Something that is optimal is best or most favorable. Whether we are discussing choices, strategies or outcomes, we want the best for ourselves. In many circumstances the optimal path results in the best outcome for us. However, when it comes to investing, the optimal path is not only seldom best for us, but may be detrimental to our future outcome.
Optimization May Not Be For You
In mathematics, computer science and financial analysis there is a lot of “optimization”. Optimization is nothing more than using math (equations/models) to determine the best outcome from a set of alternatives. This works great for websites, math problems and in a host of other situations, but not so well when it comes to optimizing personal financial choices. This is because of the “human effect” and assumptions made by optimization models.
We make a lot of assumptions in life. They are necessary to solve problems when we do not have sufficient information. Most of the time assumptions work out just fine, but when assumptions run contrary to reality we have a problem.
Make Sure Assumptions Are Realistic
Optimization models assume people are “rational agents”. A rational individual is defined as someone that is not influenced by feelings, makes no cognitive errors, and as Richard Thaler likes to say, does not misbehave. Harry Markowitz, who created the Mean Variance Optimizer – and assumes a rational agent – said “The Rational Man, like the unicorn, does not exist”. Richard Thaler said he has never met a truly rational agent.
A few years ago I was attending a large financial conference and heard a very well-respected individual describe the findings from an optimization model he created. He spent about an hour reviewing his thesis and how it could help investors. There is no doubt he spent considerable hours and brainpower trying to solve a problem. However, during the Q&A he was asked what happens if the investor has biases. He responded that in such a case the optimization problem wouldn’t work. I about fell out of my seat! I just wasted an hour of my time learning about something that doesn’t apply to humans.

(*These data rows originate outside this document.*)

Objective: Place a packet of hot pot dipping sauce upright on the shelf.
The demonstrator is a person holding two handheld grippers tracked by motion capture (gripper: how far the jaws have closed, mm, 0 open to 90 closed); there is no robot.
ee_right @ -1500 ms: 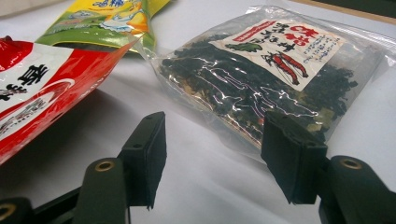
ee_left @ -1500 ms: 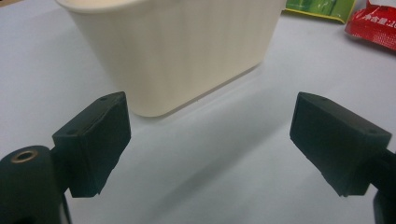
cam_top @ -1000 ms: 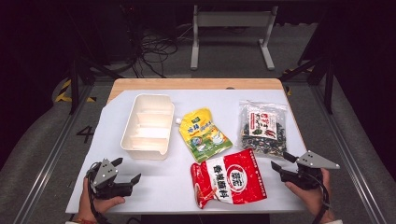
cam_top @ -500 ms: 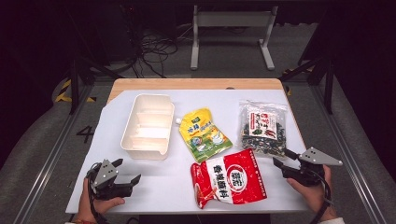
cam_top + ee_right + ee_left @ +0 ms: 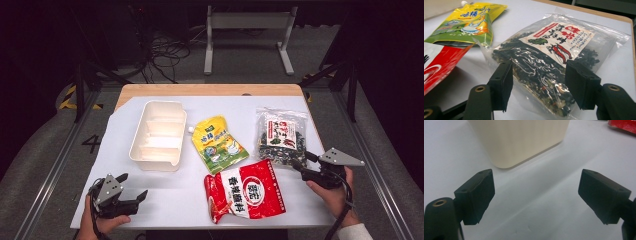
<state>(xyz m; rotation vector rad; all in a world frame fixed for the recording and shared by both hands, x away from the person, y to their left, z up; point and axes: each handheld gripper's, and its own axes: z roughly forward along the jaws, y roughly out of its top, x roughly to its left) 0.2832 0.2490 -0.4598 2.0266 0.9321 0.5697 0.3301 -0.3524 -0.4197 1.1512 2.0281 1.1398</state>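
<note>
White tabletop, dark surrounding floor

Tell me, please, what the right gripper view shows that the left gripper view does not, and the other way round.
Right gripper view alone: the clear bag of dark dried food between the right gripper's open jaws, and the yellow pouch. Left gripper view alone: the cream tray wall beyond the left gripper, whose open jaws hold nothing. Both share the white table and a part of the red packet.

Red pouch — cut off by frame corner.
</note>
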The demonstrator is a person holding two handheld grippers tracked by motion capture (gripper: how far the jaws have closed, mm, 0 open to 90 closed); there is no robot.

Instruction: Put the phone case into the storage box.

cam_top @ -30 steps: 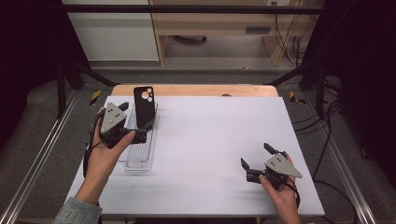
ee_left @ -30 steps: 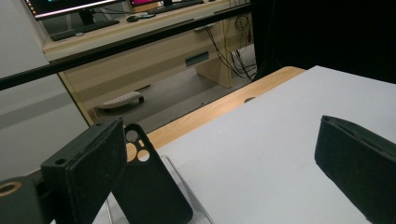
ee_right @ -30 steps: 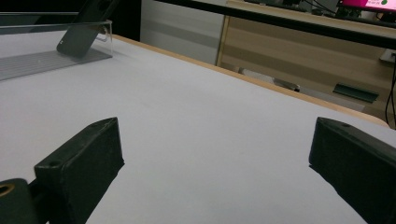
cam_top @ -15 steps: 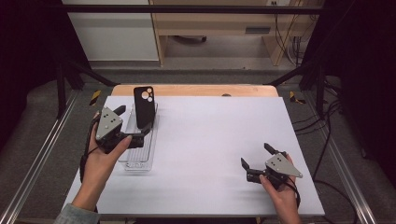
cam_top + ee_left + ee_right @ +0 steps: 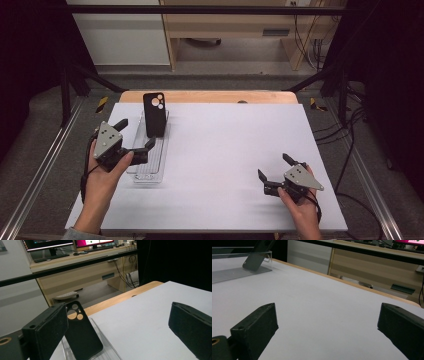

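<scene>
In clear rack point(image 5: 150, 172): black phone case point(image 5: 154, 114) leaning upright, camera cutouts up.

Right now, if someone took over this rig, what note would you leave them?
Left gripper: open, holding nothing, beside the clear tray at the table's left.
Right gripper: open, holding nothing, low over the white table near its right front.
Phone case: black, propped tilted at the tray's far end, untouched.
Done: nothing gripped yet.
Left: probably grasp the phone case with the left gripper.
</scene>
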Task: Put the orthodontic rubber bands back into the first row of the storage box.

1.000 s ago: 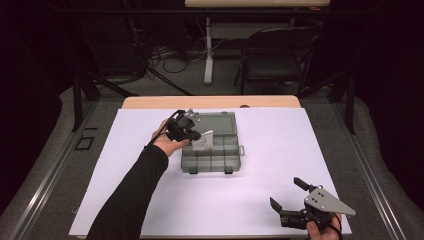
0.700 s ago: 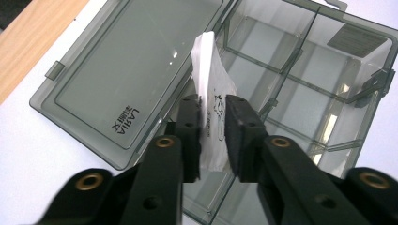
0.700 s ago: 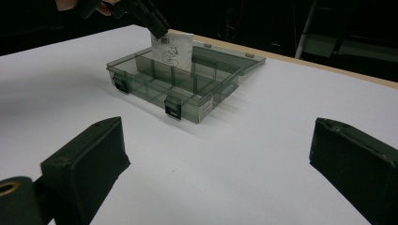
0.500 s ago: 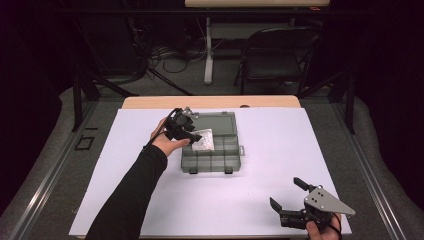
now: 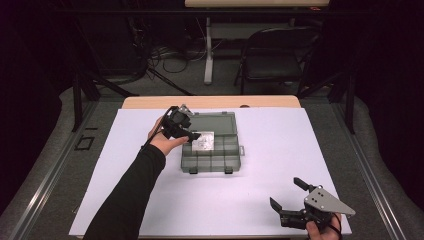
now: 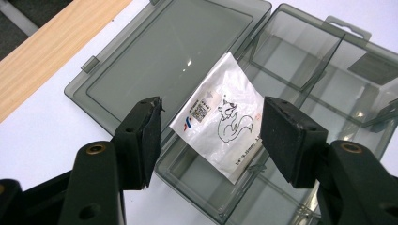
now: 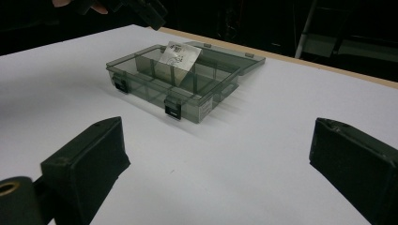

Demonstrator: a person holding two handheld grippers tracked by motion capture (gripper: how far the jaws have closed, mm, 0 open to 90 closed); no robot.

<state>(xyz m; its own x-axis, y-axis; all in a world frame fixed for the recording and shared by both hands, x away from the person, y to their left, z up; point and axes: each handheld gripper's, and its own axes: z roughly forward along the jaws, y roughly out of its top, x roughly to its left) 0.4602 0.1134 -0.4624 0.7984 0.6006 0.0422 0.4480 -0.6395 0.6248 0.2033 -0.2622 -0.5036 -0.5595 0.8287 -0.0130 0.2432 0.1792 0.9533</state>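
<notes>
Just let go: small silvery foil packet (image 6: 220, 124), released by the left gripper (image 6: 218, 136), jaws only just opened, now standing moderately apart with nothing pressed between the pads. Lay straight ahead of that claw and between its two black pads, touching neither. Rested tilted, lower edge down in a compartment of the smoky-grey transparent plastic organiser box (image 5: 210, 170), upper corner leaning toward the flat-open lid (image 6: 164, 51) farther beyond the claw. Judged as the placing step essentially done: packet delivered into the box, though propped on a divider rather than lying flat, so possibly in need of a nudge before any lid closing.

Printed on the packet: a line drawing of a squirrel, a small square code, a red-and-blue logo beside it, and a row of fine print along the lower edge, too small to read with confidence. Seen on the box front in the right gripper view, a pale label between the two latches, illegible.

Held well apart from the box, low near the table's front edge: right gripper (image 5: 284, 191), jaws spread wide and empty, pointed at the box across the white table cover (image 5: 300, 140).
</notes>
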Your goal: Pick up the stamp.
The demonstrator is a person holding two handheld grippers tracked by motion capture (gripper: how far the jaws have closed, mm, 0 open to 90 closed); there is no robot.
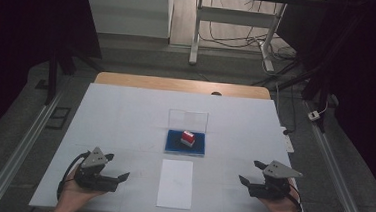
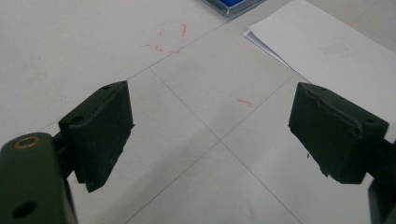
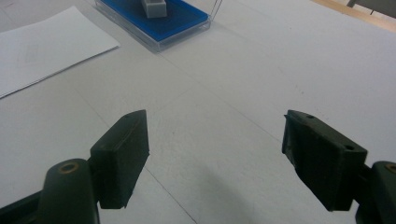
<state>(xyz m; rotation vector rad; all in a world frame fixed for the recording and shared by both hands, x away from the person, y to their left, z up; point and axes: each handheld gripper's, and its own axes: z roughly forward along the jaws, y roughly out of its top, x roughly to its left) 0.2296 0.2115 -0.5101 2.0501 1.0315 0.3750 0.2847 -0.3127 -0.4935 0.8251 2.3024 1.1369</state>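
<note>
A blue ink pad (image 1: 186, 143) in a clear case with its lid standing open lies at the table's middle. On it rests a small stamp (image 1: 188, 138) with a red top. A white sheet of paper (image 1: 175, 183) lies just in front of the pad. My left gripper (image 1: 116, 167) rests open at the front left, its jaws wide apart over bare table (image 2: 210, 135). My right gripper (image 1: 251, 172) rests open at the front right, nothing between its jaws (image 3: 215, 154). From the right gripper view, the pad (image 3: 154, 21) and the paper (image 3: 42, 46) lie ahead to the left.
The white table top (image 1: 125, 116) has a wooden edge (image 1: 182, 84) at the far side. Faint red marks (image 2: 170, 39) stain the surface near the left gripper. A desk frame (image 1: 231, 29) and cables stand on the floor beyond.
</note>
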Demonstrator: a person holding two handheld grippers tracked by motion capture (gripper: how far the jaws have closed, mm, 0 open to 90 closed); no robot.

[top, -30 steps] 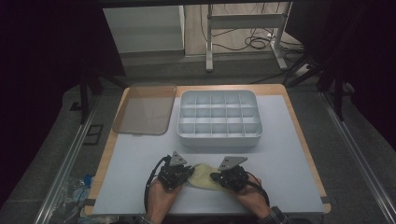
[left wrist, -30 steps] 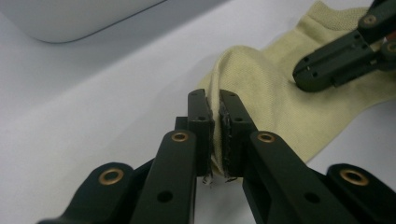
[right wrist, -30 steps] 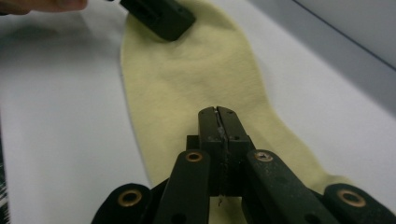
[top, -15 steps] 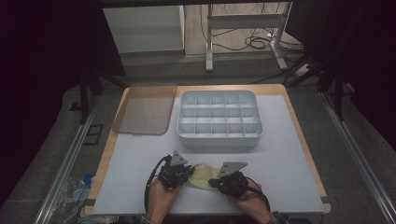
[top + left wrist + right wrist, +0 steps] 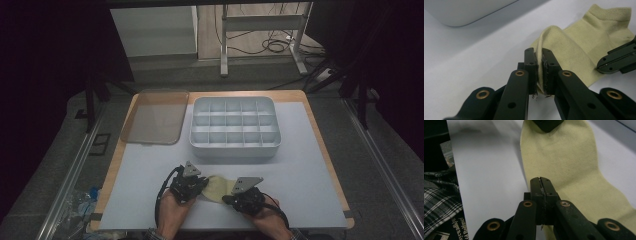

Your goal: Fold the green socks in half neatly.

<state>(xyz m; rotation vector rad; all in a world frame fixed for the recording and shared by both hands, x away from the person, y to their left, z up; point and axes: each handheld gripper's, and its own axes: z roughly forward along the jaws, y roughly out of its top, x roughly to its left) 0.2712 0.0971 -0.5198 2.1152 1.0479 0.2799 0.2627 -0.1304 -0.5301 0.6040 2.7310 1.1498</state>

This is the crux of traditional finance theory (which dictates how we should behave) and behavioral finance (which recognizes how we actually behave). Optimization is made for the rational being, not the human being. But that doesn’t mean we should completely ignore it or throw it out the window. Perhaps it would be useful as a starting point.
Every time we hear that something is “optimal”, we often think it is optimal for us and jump into it without much thought. When it comes to financial decisions and investing, what is optimal may not be optimal for you. Instead it may be a good starting point to consider how the findings relate to you, and make adjustments based on your personality and preferences so the “optimal” path becomes optimal for you.